**Task**
Return verbatim every line from the first line of the data below to the line that contains "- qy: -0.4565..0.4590", inclusive, and no further.

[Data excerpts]
-------------------------
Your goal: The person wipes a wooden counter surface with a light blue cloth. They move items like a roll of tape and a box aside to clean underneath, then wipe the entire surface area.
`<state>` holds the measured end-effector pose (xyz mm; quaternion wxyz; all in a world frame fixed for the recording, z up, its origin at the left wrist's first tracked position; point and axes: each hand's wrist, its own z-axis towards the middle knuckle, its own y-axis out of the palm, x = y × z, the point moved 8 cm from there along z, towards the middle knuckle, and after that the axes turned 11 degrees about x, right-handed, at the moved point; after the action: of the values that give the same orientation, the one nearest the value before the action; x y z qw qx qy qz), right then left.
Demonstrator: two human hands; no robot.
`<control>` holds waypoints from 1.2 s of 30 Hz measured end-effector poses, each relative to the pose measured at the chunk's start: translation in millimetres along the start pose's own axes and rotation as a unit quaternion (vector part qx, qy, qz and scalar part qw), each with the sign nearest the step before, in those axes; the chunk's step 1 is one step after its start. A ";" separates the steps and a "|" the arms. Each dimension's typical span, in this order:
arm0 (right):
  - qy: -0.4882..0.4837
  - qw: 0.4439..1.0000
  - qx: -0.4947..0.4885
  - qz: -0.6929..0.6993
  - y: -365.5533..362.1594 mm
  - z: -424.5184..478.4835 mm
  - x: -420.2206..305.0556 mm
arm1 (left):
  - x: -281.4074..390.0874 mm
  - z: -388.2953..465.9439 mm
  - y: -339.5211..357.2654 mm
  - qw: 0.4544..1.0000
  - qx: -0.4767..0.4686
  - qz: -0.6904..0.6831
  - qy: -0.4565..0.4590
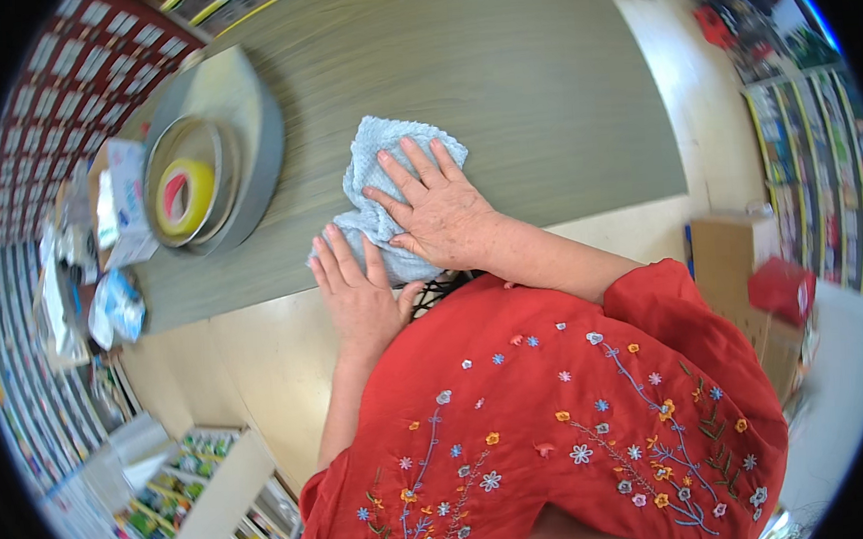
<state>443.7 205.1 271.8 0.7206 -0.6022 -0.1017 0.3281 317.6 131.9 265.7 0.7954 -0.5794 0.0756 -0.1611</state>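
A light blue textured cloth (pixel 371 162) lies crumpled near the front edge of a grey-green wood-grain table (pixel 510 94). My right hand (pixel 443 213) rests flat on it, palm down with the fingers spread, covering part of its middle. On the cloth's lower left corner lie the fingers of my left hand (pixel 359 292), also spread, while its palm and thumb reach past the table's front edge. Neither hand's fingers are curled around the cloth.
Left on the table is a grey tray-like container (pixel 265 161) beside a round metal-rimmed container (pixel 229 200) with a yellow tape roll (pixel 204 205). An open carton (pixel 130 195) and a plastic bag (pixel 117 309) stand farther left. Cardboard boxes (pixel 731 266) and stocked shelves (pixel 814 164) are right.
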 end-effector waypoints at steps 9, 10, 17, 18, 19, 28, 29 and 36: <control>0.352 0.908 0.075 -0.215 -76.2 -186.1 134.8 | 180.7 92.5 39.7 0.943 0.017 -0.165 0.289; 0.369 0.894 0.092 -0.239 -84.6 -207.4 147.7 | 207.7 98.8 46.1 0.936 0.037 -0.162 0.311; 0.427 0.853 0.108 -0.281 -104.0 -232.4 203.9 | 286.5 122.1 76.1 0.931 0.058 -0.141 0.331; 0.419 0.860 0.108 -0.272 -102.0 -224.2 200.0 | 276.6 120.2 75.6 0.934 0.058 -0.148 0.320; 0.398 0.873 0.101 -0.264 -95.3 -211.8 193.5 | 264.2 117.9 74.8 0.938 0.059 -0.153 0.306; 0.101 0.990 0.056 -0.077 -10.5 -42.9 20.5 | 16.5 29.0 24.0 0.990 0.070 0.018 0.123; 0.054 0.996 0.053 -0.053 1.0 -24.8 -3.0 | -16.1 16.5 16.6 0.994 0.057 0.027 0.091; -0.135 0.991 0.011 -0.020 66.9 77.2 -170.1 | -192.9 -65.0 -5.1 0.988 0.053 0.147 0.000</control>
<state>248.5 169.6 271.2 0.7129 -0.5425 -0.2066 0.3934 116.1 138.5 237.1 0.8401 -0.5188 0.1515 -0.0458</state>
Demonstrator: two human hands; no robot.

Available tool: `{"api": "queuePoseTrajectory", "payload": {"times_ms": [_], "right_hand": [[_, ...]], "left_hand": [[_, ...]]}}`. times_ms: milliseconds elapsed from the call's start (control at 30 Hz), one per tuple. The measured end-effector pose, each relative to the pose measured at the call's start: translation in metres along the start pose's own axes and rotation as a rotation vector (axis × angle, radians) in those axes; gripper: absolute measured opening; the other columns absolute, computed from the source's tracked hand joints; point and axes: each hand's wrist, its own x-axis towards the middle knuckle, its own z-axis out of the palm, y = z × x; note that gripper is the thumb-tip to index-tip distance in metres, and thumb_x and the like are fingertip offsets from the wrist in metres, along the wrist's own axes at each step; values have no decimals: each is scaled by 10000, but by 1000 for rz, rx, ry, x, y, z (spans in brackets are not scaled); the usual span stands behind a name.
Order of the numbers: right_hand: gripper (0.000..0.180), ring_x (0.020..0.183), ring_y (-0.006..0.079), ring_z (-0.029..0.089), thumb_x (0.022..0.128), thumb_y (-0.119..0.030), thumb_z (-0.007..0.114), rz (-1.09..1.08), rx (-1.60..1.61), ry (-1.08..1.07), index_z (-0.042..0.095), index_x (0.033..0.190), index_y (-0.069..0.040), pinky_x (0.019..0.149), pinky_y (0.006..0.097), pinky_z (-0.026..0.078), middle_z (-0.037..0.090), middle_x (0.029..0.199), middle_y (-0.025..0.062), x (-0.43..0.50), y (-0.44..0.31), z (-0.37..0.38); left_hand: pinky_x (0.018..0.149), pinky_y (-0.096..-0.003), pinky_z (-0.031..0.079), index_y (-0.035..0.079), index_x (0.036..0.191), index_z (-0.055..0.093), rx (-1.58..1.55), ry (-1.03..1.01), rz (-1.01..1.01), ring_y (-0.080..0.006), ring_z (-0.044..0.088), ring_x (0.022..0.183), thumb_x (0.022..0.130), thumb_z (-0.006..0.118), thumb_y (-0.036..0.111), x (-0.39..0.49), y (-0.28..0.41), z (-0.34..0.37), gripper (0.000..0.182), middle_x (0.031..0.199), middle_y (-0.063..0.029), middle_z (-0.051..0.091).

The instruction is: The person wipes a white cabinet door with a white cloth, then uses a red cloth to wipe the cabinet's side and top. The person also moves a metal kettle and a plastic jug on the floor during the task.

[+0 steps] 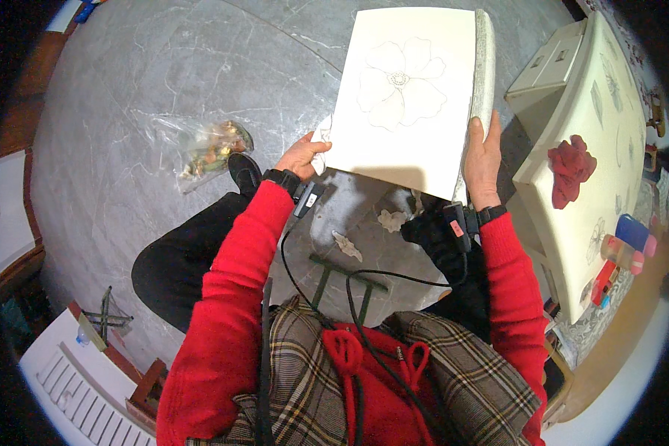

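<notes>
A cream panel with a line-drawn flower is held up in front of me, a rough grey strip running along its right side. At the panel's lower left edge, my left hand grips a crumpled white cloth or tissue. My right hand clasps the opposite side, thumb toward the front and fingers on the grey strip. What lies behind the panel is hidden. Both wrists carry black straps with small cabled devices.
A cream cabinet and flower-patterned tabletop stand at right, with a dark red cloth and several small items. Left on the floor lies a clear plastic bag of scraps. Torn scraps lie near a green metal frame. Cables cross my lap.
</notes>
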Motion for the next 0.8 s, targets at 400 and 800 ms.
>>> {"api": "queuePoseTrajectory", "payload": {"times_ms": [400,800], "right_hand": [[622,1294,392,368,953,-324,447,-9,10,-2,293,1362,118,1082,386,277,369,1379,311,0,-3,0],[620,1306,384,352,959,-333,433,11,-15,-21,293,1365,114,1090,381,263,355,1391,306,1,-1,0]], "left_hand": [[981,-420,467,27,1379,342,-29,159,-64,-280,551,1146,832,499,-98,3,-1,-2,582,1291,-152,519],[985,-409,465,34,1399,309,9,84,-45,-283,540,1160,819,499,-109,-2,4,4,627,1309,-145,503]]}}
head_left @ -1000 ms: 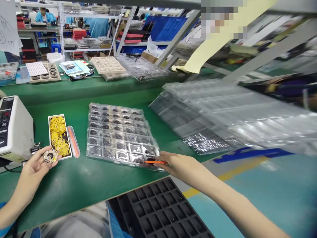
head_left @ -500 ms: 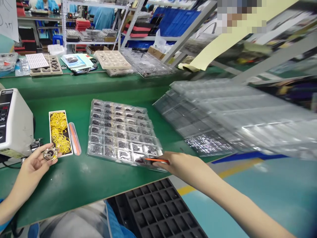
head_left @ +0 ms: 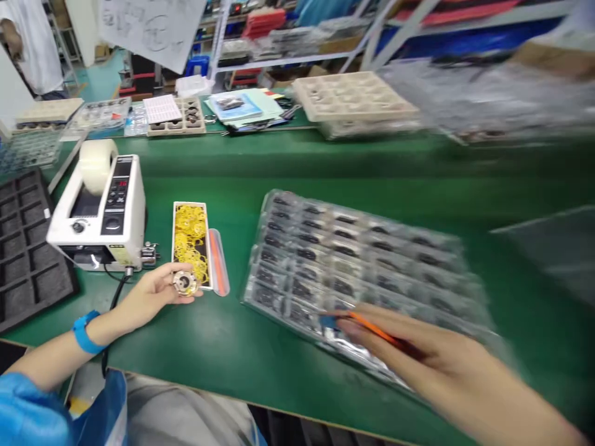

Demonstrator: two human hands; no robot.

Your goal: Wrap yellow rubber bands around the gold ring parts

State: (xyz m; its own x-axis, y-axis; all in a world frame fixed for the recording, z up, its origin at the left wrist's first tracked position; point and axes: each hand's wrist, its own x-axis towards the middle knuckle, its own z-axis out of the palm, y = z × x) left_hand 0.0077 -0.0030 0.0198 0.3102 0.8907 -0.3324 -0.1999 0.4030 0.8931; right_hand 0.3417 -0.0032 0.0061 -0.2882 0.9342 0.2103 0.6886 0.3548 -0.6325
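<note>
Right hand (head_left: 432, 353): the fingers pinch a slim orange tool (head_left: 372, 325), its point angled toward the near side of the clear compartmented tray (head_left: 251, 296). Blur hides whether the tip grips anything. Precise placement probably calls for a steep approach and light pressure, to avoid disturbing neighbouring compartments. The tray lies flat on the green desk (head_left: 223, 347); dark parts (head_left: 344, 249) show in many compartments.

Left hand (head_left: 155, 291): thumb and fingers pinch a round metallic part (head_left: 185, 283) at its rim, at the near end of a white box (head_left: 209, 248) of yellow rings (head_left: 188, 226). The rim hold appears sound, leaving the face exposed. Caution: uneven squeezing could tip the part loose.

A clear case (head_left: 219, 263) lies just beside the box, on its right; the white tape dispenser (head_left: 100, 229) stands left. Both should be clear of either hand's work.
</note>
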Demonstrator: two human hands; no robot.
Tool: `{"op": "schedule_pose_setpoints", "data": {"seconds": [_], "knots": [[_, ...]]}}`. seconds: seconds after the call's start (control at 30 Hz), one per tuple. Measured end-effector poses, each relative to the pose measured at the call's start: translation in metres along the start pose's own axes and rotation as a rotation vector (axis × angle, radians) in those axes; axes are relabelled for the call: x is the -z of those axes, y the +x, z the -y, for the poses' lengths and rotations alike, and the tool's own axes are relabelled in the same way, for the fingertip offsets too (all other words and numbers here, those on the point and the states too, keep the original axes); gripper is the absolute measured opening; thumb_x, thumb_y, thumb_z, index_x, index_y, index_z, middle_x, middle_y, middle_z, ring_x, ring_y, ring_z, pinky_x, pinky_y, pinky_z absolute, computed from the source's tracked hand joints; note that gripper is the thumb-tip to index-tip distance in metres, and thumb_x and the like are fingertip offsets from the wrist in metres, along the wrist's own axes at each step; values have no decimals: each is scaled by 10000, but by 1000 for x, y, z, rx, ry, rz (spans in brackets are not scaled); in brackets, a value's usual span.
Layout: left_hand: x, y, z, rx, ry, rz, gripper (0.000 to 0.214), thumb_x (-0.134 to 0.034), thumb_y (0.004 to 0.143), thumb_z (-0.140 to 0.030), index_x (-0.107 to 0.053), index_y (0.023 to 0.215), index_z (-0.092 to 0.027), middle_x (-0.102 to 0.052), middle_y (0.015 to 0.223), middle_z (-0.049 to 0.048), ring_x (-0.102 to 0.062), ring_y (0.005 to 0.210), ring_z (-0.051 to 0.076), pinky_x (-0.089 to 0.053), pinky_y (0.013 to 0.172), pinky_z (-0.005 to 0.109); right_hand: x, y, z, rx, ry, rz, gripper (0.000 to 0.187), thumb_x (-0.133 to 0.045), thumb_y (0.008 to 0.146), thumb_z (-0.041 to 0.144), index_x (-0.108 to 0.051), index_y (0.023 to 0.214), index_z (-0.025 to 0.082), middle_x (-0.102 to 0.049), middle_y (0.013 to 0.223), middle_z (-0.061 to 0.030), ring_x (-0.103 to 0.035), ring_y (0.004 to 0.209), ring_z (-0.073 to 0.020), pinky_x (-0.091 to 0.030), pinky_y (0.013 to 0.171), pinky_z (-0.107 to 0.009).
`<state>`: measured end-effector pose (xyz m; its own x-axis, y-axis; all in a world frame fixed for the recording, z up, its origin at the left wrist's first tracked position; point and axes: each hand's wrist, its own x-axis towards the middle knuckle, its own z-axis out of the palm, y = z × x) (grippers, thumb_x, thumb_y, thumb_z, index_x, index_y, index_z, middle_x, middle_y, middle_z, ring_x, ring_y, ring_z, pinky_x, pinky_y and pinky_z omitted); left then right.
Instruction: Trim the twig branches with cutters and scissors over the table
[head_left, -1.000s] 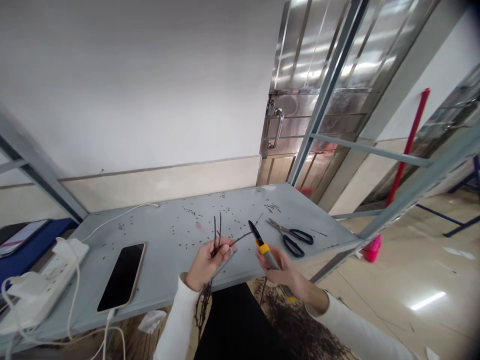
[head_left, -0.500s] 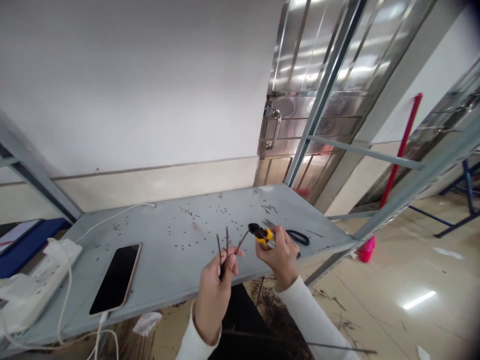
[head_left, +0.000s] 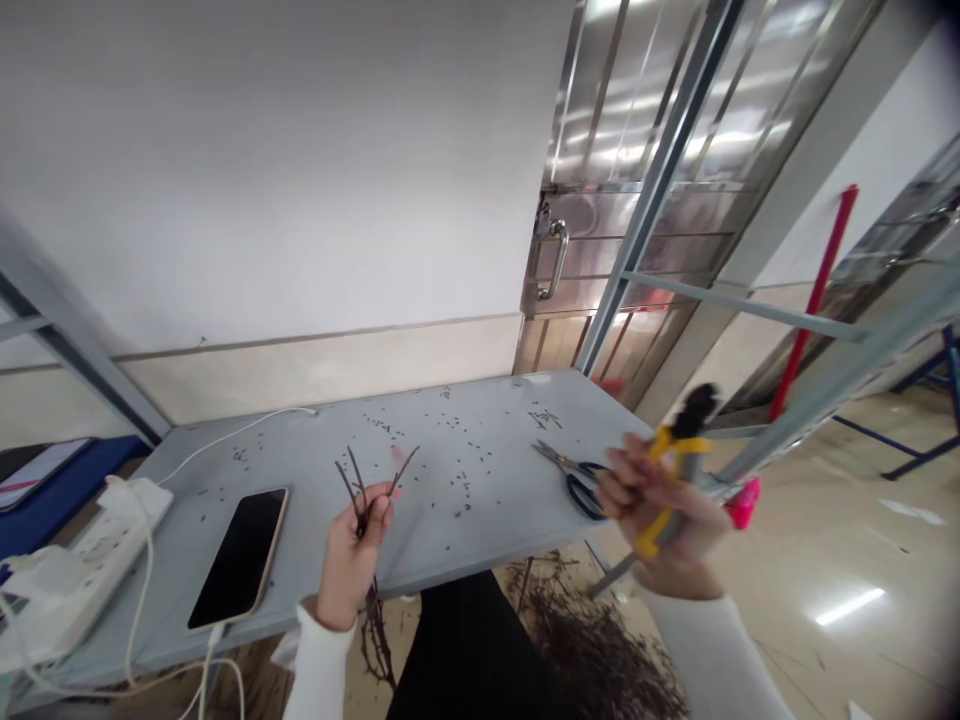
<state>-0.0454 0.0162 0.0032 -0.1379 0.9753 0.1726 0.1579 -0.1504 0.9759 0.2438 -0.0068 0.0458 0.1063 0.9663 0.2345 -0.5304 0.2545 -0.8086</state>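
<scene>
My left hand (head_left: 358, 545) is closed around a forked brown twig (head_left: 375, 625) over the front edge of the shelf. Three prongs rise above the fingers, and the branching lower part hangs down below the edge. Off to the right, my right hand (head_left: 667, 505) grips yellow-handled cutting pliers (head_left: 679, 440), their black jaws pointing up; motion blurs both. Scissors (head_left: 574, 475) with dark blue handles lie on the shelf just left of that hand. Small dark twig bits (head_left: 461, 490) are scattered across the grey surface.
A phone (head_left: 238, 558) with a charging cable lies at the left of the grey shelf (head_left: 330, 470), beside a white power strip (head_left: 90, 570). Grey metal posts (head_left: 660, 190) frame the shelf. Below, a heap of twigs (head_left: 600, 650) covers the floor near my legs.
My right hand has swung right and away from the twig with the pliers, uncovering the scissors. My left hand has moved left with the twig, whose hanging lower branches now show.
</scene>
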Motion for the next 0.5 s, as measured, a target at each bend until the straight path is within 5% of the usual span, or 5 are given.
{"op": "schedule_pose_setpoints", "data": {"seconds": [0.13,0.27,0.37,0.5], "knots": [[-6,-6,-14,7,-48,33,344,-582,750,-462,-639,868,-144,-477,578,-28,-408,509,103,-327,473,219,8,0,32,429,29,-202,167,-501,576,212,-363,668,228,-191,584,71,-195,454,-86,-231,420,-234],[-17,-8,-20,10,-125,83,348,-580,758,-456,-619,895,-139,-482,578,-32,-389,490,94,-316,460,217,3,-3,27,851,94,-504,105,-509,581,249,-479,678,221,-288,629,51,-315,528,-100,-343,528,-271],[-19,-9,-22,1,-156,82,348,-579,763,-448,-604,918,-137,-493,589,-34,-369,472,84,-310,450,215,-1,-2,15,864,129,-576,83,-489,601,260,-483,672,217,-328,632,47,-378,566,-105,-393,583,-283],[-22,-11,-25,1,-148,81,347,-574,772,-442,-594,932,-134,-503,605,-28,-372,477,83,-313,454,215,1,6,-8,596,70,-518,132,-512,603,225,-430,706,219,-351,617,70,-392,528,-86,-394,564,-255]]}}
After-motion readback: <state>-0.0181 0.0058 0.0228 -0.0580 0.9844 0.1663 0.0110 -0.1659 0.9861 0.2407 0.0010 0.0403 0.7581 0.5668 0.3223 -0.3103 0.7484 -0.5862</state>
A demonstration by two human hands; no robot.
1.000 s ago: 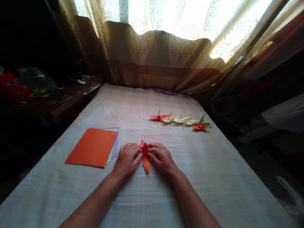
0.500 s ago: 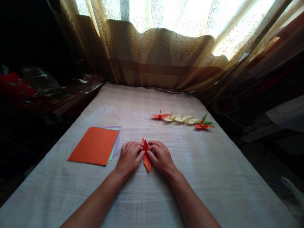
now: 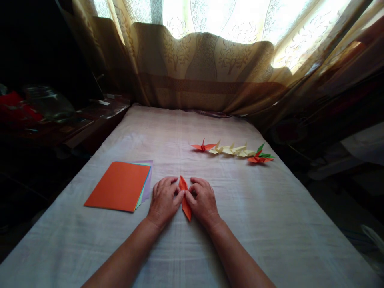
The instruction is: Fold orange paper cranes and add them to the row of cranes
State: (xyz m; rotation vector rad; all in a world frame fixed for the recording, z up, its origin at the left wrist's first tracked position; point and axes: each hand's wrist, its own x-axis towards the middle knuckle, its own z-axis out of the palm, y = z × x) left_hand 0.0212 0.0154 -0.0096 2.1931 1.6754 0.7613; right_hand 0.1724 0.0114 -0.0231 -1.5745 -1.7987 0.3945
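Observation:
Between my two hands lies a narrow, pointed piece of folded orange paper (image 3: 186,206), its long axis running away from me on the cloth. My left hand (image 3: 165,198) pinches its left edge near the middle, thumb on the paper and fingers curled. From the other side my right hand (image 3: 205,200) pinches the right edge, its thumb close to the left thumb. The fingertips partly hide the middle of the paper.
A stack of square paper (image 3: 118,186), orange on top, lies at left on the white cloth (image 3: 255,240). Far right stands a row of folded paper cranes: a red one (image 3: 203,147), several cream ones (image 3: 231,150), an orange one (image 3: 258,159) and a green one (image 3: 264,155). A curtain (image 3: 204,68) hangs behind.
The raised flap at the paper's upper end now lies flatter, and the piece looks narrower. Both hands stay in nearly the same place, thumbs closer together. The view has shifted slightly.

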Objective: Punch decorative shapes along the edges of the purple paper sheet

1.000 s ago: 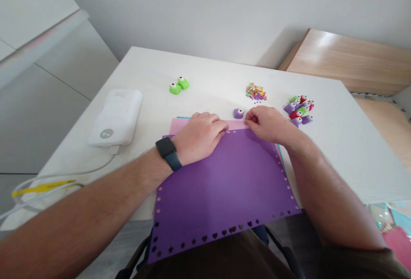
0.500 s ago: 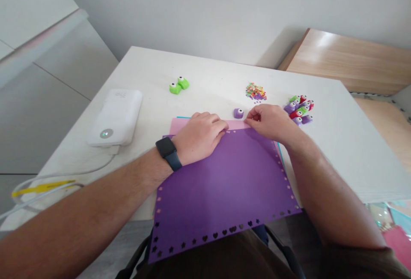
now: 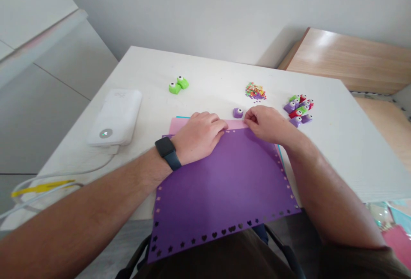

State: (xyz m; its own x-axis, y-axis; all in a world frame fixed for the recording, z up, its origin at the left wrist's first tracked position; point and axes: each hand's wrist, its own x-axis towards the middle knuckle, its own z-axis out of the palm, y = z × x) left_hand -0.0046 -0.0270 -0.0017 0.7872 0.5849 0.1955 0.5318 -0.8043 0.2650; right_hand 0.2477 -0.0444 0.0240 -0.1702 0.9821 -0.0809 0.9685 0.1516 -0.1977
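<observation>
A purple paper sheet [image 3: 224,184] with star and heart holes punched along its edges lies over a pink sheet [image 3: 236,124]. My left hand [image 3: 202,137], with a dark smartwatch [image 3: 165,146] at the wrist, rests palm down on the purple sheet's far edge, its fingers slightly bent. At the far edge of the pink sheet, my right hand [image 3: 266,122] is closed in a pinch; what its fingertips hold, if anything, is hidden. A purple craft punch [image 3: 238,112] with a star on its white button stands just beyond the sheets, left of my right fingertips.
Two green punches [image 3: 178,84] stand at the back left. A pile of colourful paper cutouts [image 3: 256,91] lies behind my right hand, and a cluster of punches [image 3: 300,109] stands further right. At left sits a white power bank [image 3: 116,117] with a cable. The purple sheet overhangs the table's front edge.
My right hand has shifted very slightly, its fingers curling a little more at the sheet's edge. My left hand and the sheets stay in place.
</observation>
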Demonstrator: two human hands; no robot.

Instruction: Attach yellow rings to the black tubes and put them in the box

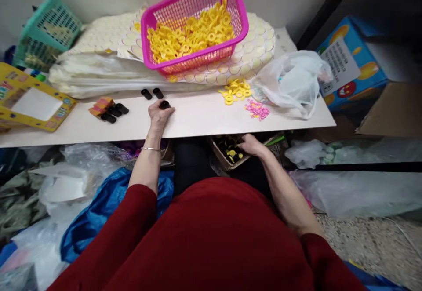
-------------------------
**Exercise output**
Your goal: The person wipes a wooden counter surface with a light blue cloth. They move items like a roll of tape and a box aside to clean underneath, then wipe the entire surface area.
`<state>` holds the measured end-effector pose (xyz mm; quaternion wxyz; all in a world frame fixed for the recording, z up, its origin at the left wrist's first tracked position; point and axes: each hand's wrist, its own z-axis towards the middle knuckle, its own y-axis out of the palm, x = y × z, the point moved 8 cm from there along z, towards the middle knuckle, and after that the axes turned 11 degrees about x, right-handed, at the moved point; after the action: of the values that give the same orientation, the one nearest the value before the action; x y z qw qx qy qz), right then left.
Demonstrator: two human hands; no robot.
`<control>` holds waypoints from 1.2 s of 30 Hz measured end-effector poses, each relative to the pose measured at the chunk's start: translation in millimetres along the start pose's own axes and rotation as a unit quaternion (vector part qx, qy, qz and scalar part qw), each with the sign nearest the step before, in those axes; the chunk's step 1 is one step after its start. A ";" separates the steps and a "|" the arms. Each dimension's typical span, in this order:
arm0 (right):
  - qy: -0.4882..0.4837
  - qw: 0.4439..1.0000
  - qx: -0.4947..0.4885
  - qz: -0.6929..0.6993
  - y: -365.5533..362.1594 mm
  - z: -424.5184..478.4835 mm
  - x: -420.2206..305.0556 mm
arm1 (left):
  - x: -281.4074..390.0874 mm
  - z: -388.2953..465.9439 mm
  - y: -339.5211..357.2654 mm
  - qw: 0.4544..1.0000
  - qx: -0.4767..0.4686
  - qz: -0.6904..0.6831
  - qy: -0.4565..0.4590

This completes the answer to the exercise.